Constipation in children

Constipation in children doesn’t necessarily signal the same problems as it does in adults: children often develop constipation when they deliberately or subconsciously prevent themselves from passing stool. They may be reluctant to interrupt playtime, embarrassed to use a public washroom, or afraid to have an unpleasant bowel movement (a particular concern for kids at the potty-training stage).

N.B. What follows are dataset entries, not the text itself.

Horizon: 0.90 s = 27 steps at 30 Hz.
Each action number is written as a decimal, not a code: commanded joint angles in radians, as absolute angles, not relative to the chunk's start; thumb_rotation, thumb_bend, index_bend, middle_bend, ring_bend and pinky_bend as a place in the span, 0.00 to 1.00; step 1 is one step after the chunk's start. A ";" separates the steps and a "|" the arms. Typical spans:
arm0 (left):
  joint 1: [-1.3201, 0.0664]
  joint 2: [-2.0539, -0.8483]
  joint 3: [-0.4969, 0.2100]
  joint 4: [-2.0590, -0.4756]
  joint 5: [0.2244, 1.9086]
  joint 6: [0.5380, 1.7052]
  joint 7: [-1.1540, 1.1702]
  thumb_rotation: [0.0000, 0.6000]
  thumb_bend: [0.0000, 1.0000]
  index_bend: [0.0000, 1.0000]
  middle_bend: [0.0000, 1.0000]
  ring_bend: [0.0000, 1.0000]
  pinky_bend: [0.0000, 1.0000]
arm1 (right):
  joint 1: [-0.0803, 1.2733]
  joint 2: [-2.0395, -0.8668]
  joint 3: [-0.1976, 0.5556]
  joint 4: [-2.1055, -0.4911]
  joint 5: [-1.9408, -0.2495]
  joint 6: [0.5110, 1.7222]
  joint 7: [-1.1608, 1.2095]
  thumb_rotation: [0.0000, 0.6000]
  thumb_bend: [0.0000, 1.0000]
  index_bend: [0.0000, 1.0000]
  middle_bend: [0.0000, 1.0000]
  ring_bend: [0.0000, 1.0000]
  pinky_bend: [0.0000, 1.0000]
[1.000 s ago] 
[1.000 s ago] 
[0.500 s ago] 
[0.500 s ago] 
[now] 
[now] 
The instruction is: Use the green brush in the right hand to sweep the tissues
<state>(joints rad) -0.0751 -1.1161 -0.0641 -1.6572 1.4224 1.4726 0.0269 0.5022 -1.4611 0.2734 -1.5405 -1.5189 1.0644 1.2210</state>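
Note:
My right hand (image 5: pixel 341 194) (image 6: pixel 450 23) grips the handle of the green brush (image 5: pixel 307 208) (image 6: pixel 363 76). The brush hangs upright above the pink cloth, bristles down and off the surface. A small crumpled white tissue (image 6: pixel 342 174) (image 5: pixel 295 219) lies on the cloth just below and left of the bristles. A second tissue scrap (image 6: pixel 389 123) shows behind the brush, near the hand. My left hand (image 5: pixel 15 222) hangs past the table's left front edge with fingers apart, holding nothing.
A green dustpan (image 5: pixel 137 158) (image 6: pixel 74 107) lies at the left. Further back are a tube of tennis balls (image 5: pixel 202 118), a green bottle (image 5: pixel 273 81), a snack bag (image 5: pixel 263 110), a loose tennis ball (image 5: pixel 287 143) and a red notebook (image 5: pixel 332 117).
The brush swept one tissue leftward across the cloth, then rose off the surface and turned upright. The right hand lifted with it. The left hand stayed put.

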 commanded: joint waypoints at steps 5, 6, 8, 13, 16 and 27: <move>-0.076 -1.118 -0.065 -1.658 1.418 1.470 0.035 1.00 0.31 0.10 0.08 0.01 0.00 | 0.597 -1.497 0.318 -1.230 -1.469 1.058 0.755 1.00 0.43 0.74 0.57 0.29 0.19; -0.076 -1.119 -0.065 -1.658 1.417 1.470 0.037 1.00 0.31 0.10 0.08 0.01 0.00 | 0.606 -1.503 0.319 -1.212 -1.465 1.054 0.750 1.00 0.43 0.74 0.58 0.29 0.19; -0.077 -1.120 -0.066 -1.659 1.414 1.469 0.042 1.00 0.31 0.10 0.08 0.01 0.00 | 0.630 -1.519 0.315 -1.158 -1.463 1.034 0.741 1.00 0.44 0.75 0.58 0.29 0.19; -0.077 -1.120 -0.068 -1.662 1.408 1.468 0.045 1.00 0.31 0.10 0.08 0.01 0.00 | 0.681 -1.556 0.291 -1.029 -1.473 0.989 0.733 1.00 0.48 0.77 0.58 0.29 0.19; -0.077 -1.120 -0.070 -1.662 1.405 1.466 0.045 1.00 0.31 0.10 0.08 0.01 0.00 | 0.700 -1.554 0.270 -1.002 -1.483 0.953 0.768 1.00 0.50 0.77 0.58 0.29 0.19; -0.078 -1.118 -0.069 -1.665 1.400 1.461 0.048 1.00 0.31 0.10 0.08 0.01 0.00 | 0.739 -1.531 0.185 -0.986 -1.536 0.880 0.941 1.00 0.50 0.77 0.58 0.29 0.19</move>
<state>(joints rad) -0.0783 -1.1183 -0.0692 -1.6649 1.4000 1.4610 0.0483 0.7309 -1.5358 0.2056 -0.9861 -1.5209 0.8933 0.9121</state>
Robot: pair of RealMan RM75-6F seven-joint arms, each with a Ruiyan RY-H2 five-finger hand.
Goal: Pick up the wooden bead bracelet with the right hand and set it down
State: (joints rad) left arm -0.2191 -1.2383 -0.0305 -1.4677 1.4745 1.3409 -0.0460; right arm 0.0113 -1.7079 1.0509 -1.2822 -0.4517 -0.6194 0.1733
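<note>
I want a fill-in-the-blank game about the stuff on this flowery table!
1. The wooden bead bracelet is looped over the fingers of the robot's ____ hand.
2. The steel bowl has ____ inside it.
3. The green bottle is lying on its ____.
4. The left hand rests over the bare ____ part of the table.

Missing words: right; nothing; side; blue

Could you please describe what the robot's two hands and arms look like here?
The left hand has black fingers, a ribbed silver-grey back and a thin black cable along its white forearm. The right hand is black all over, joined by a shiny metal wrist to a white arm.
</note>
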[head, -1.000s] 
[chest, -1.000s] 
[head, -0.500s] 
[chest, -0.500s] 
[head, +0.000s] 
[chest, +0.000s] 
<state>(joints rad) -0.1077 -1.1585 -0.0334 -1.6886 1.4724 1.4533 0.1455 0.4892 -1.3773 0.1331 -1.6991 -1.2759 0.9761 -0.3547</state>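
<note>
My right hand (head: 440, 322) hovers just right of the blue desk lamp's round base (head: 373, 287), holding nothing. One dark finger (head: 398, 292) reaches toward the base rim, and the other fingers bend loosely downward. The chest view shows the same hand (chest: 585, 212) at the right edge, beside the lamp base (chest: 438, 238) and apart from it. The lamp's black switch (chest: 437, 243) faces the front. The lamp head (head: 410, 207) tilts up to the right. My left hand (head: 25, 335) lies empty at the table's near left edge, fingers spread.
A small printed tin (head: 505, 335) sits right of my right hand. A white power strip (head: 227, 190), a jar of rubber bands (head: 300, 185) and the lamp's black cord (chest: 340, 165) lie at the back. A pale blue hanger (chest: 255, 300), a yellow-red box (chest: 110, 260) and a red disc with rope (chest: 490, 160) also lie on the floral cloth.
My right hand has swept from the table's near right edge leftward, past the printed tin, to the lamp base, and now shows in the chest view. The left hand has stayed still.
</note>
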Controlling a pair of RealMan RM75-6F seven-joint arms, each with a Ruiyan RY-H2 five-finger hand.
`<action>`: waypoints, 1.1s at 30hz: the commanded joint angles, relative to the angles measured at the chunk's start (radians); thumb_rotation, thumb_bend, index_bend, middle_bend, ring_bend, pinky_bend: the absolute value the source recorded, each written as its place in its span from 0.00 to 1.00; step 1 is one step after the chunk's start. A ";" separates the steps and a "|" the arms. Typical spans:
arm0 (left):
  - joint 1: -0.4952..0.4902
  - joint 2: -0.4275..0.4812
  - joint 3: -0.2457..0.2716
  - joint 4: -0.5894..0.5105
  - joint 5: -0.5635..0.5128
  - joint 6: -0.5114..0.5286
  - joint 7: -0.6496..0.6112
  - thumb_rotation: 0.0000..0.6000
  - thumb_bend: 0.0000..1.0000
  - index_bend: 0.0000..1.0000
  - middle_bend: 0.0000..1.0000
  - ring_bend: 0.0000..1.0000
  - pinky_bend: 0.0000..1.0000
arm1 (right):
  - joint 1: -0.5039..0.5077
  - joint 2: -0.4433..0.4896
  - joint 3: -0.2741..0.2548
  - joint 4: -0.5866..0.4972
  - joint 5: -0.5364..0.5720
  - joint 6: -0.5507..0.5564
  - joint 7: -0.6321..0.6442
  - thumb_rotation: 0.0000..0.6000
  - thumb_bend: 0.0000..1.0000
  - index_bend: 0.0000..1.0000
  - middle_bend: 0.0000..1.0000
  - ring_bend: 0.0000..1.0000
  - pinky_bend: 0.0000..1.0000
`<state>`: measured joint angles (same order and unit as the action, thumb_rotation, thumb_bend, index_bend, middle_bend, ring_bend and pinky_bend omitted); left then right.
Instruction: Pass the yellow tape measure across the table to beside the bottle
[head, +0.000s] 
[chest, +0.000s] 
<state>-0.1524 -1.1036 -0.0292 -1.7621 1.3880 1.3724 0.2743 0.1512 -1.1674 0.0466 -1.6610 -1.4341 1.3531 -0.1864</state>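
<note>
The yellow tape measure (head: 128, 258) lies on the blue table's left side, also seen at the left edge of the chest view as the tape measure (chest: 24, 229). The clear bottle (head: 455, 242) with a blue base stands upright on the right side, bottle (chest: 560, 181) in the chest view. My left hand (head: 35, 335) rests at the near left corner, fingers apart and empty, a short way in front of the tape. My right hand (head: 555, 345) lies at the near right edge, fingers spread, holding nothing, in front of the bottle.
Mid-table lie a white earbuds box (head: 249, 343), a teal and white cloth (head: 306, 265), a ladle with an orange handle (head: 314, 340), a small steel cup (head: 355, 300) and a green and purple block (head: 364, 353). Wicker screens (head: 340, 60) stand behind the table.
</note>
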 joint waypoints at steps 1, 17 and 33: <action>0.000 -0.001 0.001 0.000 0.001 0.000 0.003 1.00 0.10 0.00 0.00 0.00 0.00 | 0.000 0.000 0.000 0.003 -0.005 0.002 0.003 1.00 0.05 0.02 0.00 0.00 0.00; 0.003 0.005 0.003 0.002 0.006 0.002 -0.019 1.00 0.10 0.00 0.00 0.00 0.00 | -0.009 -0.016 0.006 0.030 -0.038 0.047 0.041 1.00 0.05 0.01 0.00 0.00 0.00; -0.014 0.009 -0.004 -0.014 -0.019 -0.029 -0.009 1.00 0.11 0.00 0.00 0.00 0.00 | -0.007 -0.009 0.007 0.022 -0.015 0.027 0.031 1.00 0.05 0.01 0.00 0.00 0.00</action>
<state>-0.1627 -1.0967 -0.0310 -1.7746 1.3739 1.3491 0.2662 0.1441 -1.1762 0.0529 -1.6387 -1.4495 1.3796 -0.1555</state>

Of course, some of the causes of adult constipation also apply to kids, such as:

  • A low-fibre diet
  • Certain medications, such as antacids, opioids or antidepressants
  • Certain diseases, such as diabetes or Down syndrome
  • Anatomic abnormalities such as Hirschsprung’s disease Experts recommend having your child see a doctor if constipation symptoms last more than two weeks, and sooner than that if the constipation is accompanied by fever, vomiting, weight loss, blood in the stool, cracks in the skin around the anus, or rectal prolapse (intestine protruding from the anus).
  • Treatment, which depends on the child’s age and severity of the problem, may include changing diet, adopting a regular schedule for clearing bowels, and (in some cases, such as stool stuck in the bowel) taking laxatives.

What causes constipation?

Constipation arises if you have a problem that affects your colon in one or more of three key areas:

  1. Intake: what you eat (e.g., food, water, fibre)
  2. Transit: how quickly stool moves through your colon
  3. Outlet: how stool exits your body.

How can I prevent constipation?

  1. Food and drink: Start by aiming for about 18 grams of fibre per day, which you can gradually increase to 20-30 grams. (Look for fibre content on food labels or online.) Similarly, if you’re like most adults and don’t drink enough fluids, gradually increase your intake of fluids such as water and broth, while cutting back on caffeine, alcohol, sugary drinks.
  2. Exercise: For many, regular exercise may improve your constipation symptoms, along with your mood, energy and general fitness. Aim for at least 30 minutes of walking or physical activity five times a week.
  3. Toilet habits: Practice good “toilet hygiene” by setting aside a time – ideally in the morning or about 30 minutes after a meal – to pass stool. When you feel the urge to defecate, ignoring it can significantly increase your chances of having constipation. Familiarity with local facilities can help ensure you can get to a bathroom quickly when you feel the urge. When you use the toilet, make sure you have enough time and privacy to pass stools comfortably.
  4. Regular daily routine: Strive to maintain a regular lifestyle. As a general rule, the more consistent your eating and sleeping patterns, the better your bowel function.